A Woman Will Do That
by Janice Mirikitani
My grandmother washed on Sundays,
fed chickens, birthed nine children,
cooked and cleaned and grew flowers and greens
and grandchildren. She’d soothe our hurts,
massaged the knots from my grandfather’s shoulders,
because a woman will do that.
And my mother tried to break tradition
because she could sing
her voice like velvet orchids would hush crowds,
But she was silenced by war,
locked in U.S. prison camps for no other reason but race,
and she did not sing anymore.
And tho the hurt throbbed in her throat, she swallowed all of it,
never to release those bitter notes,
and a woman will do that.
My aunt trembled so hard,
she could not hold a cup…they would not speak
of the beatings, but I knew, when she cooed
to me in Japanese to study hard and escape the dogs,
“kuso” * — she called her husband
after he bloodied her face and raped her.

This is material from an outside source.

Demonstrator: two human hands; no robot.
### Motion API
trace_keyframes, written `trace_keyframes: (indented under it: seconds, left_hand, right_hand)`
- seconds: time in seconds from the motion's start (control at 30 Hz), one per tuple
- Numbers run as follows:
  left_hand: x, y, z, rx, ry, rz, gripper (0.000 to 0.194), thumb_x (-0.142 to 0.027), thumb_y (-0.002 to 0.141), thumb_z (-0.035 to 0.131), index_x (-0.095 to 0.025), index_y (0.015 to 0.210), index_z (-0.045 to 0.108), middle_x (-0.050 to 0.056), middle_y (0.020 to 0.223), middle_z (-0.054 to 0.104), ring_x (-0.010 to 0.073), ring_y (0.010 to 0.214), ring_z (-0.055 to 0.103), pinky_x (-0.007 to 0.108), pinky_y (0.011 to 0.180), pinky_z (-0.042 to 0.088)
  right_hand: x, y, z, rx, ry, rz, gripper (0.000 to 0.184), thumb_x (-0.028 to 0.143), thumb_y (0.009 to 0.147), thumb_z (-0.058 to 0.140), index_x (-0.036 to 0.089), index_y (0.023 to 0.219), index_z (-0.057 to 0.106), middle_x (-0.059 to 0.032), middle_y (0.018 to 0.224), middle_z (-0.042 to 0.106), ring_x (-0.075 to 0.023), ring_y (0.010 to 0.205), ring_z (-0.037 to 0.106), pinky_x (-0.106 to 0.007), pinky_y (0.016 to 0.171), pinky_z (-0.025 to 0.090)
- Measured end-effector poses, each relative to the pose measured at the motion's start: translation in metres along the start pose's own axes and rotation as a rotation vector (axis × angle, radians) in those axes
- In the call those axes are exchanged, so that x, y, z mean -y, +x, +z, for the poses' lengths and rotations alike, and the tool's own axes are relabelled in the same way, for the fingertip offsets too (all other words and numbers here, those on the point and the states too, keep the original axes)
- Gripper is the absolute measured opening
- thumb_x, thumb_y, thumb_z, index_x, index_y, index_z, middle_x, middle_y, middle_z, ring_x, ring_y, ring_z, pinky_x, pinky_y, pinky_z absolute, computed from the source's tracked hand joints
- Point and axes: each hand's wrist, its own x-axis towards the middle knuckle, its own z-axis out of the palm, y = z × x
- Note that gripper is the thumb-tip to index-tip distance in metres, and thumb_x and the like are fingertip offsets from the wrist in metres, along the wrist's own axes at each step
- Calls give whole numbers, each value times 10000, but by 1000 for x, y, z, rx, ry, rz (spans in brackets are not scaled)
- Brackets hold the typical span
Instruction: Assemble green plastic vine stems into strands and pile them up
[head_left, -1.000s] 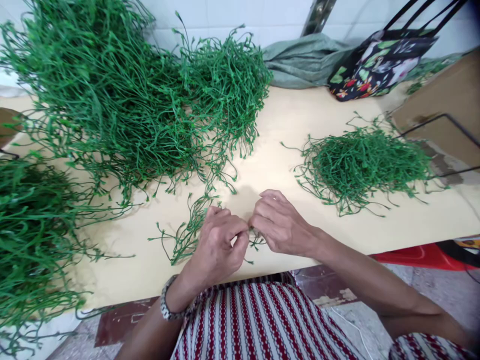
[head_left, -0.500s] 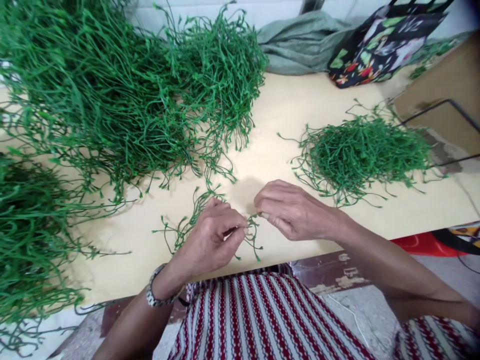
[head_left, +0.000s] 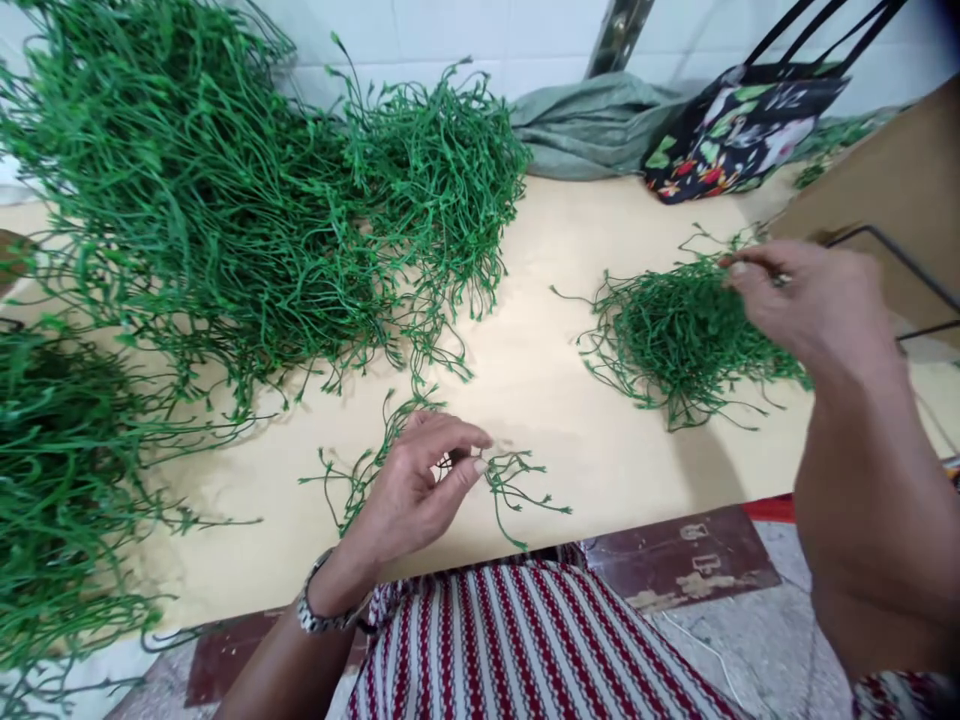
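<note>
My left hand (head_left: 420, 490) is above the table near its front edge, thumb and forefinger pinched at one end of a small sprig of green artificial stems (head_left: 517, 490). The sprig's thin, bud-tipped ends spread to the right. More loose stems (head_left: 360, 475) lie under and behind this hand. My right hand (head_left: 814, 300) is over a small pile of similar green stems (head_left: 675, 330) at the right. Its fingers are pinched together at the pile's far side; what is in them, if anything, I cannot make out.
Large heaps of green stems (head_left: 217, 220) cover the left and back of the table (head_left: 562, 400). Against the tiled wall are a grey-green cloth sack (head_left: 592, 125) and a flowered black bag (head_left: 742, 130). A cardboard box (head_left: 892, 190) and black wire frame (head_left: 911, 275) stand far right.
My right hand has moved from beside my left fingertips, rightward and away from me, to the small pile. My left hand stays nearly in place with the sprig. The view has tilted up slightly.
</note>
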Motion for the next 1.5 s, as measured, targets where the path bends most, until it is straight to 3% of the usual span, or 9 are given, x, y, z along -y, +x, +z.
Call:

She marked the sofa with her pee
and sang her stories to me…
Head for the mountains my girl she sings,
grab a fistful of flowers and degrees.
Don’t let a man steal laughter outta your body.
She picked up a rifle and shot him with her trembling hands,
hit one testicle, but that was enough.
He checked himself into a mental hospital
to escape the smell of the sofa and gunpowder.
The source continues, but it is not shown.